▸ WORK INSTRUCTIONS
Return, without pictures, the lines from the start of the data through the one that contains "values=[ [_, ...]".

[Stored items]
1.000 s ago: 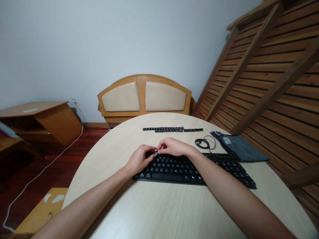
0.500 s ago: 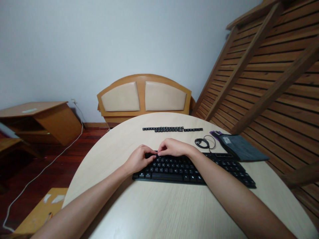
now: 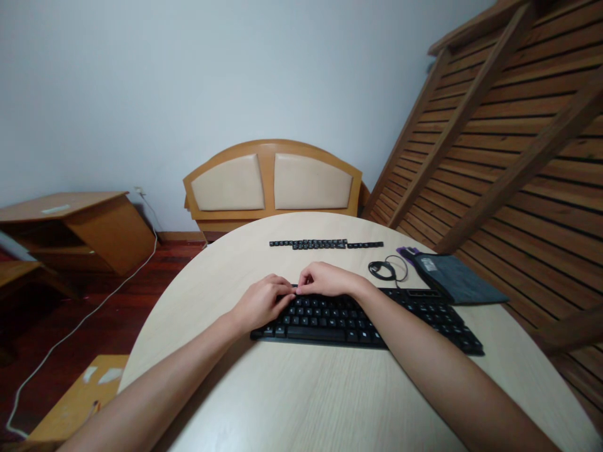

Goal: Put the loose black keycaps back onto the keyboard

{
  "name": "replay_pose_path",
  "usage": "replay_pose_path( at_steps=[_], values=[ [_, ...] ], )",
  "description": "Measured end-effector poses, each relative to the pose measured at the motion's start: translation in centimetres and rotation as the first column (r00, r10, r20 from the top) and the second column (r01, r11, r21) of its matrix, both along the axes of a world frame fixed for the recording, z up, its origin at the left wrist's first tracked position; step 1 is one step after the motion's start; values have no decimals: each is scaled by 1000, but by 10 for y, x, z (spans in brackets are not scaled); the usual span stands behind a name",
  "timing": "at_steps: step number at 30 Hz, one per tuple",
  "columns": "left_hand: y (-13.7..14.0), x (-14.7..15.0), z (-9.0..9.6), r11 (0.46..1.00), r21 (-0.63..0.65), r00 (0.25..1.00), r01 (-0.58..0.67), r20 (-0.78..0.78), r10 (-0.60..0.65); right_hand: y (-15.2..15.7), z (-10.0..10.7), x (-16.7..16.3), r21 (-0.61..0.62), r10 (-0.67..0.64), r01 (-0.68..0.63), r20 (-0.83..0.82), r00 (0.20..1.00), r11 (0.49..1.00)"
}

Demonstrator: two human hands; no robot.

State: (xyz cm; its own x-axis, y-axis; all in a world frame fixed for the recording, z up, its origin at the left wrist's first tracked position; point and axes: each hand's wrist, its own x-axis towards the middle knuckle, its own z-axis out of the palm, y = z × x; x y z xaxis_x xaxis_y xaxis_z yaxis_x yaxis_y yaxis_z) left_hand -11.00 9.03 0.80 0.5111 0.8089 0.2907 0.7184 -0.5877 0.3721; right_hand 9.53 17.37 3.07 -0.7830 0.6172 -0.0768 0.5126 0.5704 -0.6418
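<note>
A black keyboard [image 3: 320,333] lies flat on the round table, its upper left part covered by my hands. My left hand [image 3: 264,304] rests over its left end, thumb and fingers drawn together near the top rows. Beside it, my right hand [image 3: 326,279] bends down at the wrist with its thumb and index finger pinched. The fingertips of both hands meet at the keyboard's upper edge; whatever is between them is too small to make out. Beyond the hands, loose black keycaps [image 3: 320,244] lie lined up in rows.
A coiled black cable [image 3: 382,271] lies behind the keyboard. A dark grey cloth pouch [image 3: 464,280] with a purple edge is at the table's [image 3: 217,257] right. Farther off stand a padded headboard [image 3: 273,147], slatted wooden panel [image 3: 509,132] and low wooden desk [image 3: 103,232].
My left hand's fingers have closed together and shifted slightly at the keyboard's top edge. The right fingertips have edged slightly left. The keyboard and keycap rows stay in place.
</note>
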Motion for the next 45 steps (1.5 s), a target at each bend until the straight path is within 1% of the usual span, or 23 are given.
replay_pose_path(
  at_steps=[5, 8, 10, 14, 16, 19, 22, 24, 27, 30, 33, 35, 40, 45],
  values=[
    [-1, -5, 10, 993, 51, 987, 110, -123, -103, 0, -3, -1, -11, -10, 10, 6, 1000, 1000],
    [-2, -5, 13, 986, 84, 962, 142, -246, -117, 0, -4, -2, -10, -11, 11, 7, 1000, 1000],
    [-3, -3, 14, 987, 82, 951, 141, -287, -112, -1, -5, -4, -4, -10, 10, 15, 1000, 1000],
    [-5, -2, 14, 989, 75, 961, 126, -256, -103, -4, -5, -3, 11, -10, 10, 10, 1000, 1000],
    [-5, -3, 13, 989, 79, 964, 123, -246, -100, -7, -3, 1, 33, 13, -13, -9, 1000, 999],
    [-3, -4, 12, 987, 93, 965, 131, -242, -105, -15, 3, 17, 69, 39, -38, -24, 999, 997],
    [3, -6, 10, 985, 96, 974, 145, -188, -125, -28, 13, 41, 147, 5, -12, 46, 999, 989],
    [13, -7, 8, 987, 110, 982, 120, -156, -102, -40, 18, 58, 158, 8, -23, 96, 995, 987],
    [38, -9, 4, 985, 168, 982, 27, -188, 5, -58, 17, 77, 142, 18, -45, 186, 982, 989],
    [71, -12, -1, 981, 192, 975, -35, -210, 76, -72, 5, 83, 169, 13, -56, 245, 970, 984],
    [103, -14, -6, 980, 182, 957, -74, -264, 121, -80, -9, 82, 257, -30, -28, 219, 975, 966],
    [118, -13, -9, 981, 166, 942, -96, -304, 144, -82, -15, 81, 290, -42, -18, 197, 979, 957],
    [139, -5, -15, 983, 131, 915, -127, -366, 167, -82, -19, 82, 315, -38, -18, 170, 985, 949],
    [143, 2, -18, 978, 129, 916, -165, -348, 200, -81, -23, 83, 324, -34, -16, 148, 988, 946]
  ],
)
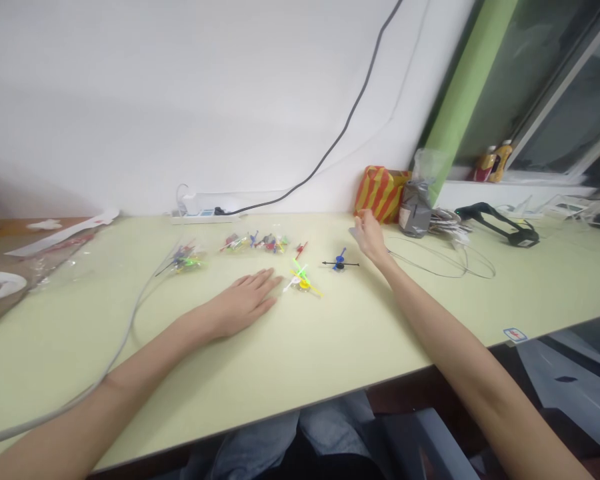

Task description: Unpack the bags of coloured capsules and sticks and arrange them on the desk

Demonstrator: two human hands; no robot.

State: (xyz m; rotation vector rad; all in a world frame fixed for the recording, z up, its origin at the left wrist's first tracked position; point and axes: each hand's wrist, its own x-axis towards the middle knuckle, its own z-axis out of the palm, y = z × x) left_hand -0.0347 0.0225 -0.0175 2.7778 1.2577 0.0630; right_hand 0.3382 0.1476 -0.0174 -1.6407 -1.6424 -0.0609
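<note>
My left hand [243,301] lies flat, palm down, on the pale green table [300,353], fingers together and holding nothing. Just right of its fingertips sits a small cluster of yellow, green and white plastic sticks [303,280]. Further right lies a blue piece with a thin black stick [340,263]. My right hand [370,237] reaches to the far side of the table, fingers pinched on a small grey piece [355,232], close to a red-and-yellow striped bag [381,193]. Several more coloured pieces [257,242] lie in a row behind, and a bundle [186,260] lies to the left.
A white power strip [203,212] with a dark cable sits against the wall. A grey cable [130,320] runs across the table's left side. A grey pouch [415,210], thin wire loops [445,260] and a black tool [500,223] lie at the right. Plastic wrapping [55,260] lies at the left.
</note>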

▸ OUTPUT OF THE EXERCISE
1.000 s ago: 
0.500 s ago: 
now: 

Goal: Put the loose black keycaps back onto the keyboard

{
  "name": "replay_pose_path",
  "usage": "replay_pose_path( at_steps=[_], values=[ [_, ...] ], )",

This answer is now complete.